▶ **DATA BELOW**:
★ ★ ★ ★ ★ ★ ★

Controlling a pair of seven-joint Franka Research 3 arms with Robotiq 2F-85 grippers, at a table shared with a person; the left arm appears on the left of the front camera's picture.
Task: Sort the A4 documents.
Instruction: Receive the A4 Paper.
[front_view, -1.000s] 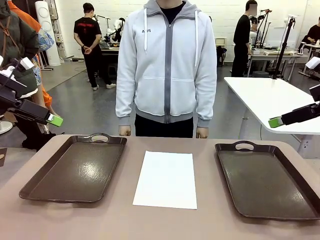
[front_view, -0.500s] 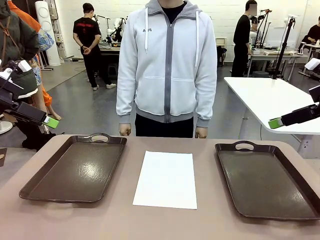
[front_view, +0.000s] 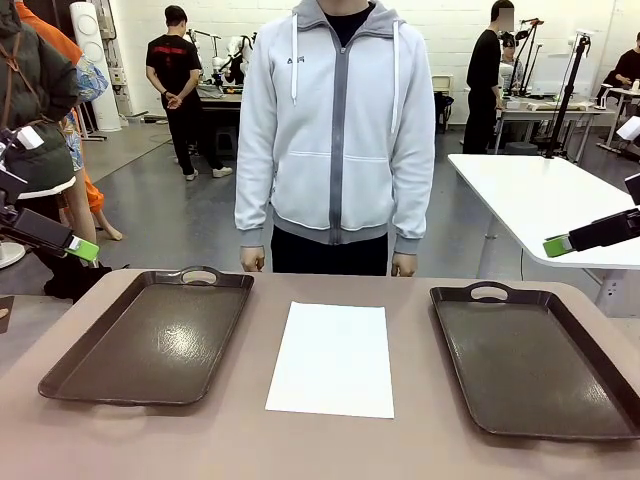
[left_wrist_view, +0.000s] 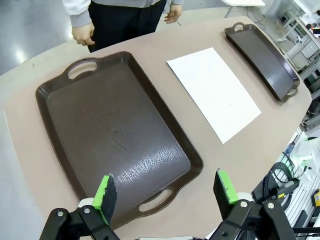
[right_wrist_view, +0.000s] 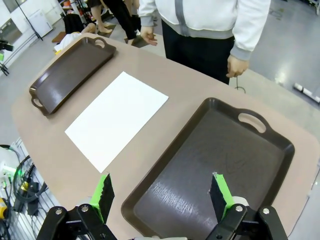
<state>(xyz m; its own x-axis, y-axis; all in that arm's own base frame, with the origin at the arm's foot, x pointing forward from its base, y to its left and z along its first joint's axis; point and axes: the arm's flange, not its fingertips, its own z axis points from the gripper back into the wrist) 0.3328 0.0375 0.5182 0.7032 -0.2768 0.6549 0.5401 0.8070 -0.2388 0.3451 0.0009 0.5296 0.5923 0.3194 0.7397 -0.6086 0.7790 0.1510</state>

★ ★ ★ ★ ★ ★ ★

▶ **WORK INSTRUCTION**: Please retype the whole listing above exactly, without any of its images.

▶ **EXERCISE OUTPUT**:
Controlling a pair of seven-joint Franka Research 3 arms with Robotiq 2F-85 grippers, at a table shared with a person; the left arm appears on the left of the front camera's picture.
Task: Sort the A4 documents.
Instruction: Receive the A4 Paper.
[front_view, -1.000s] 
[front_view, -0.500s] 
[front_view, +0.000s] 
[left_wrist_view, +0.000s] 
[right_wrist_view, +0.000s] 
<state>(xyz m; its own x-axis, y-axis; all in that arm's own base frame, with the origin at the arm's foot, x pointing forward from its base, y to its left and z along its first joint's axis; point and axes: the arm's flange, not its fingertips, its own z axis points from the gripper back into the wrist) 0.3328 0.0375 0.5182 0.7032 -0.2768 0.6549 0.5401 0.8070 -0.2388 0.3451 0.0009 0.5296 0.5923 0.3194 0.7397 -0.6086 0.7790 0.1510</state>

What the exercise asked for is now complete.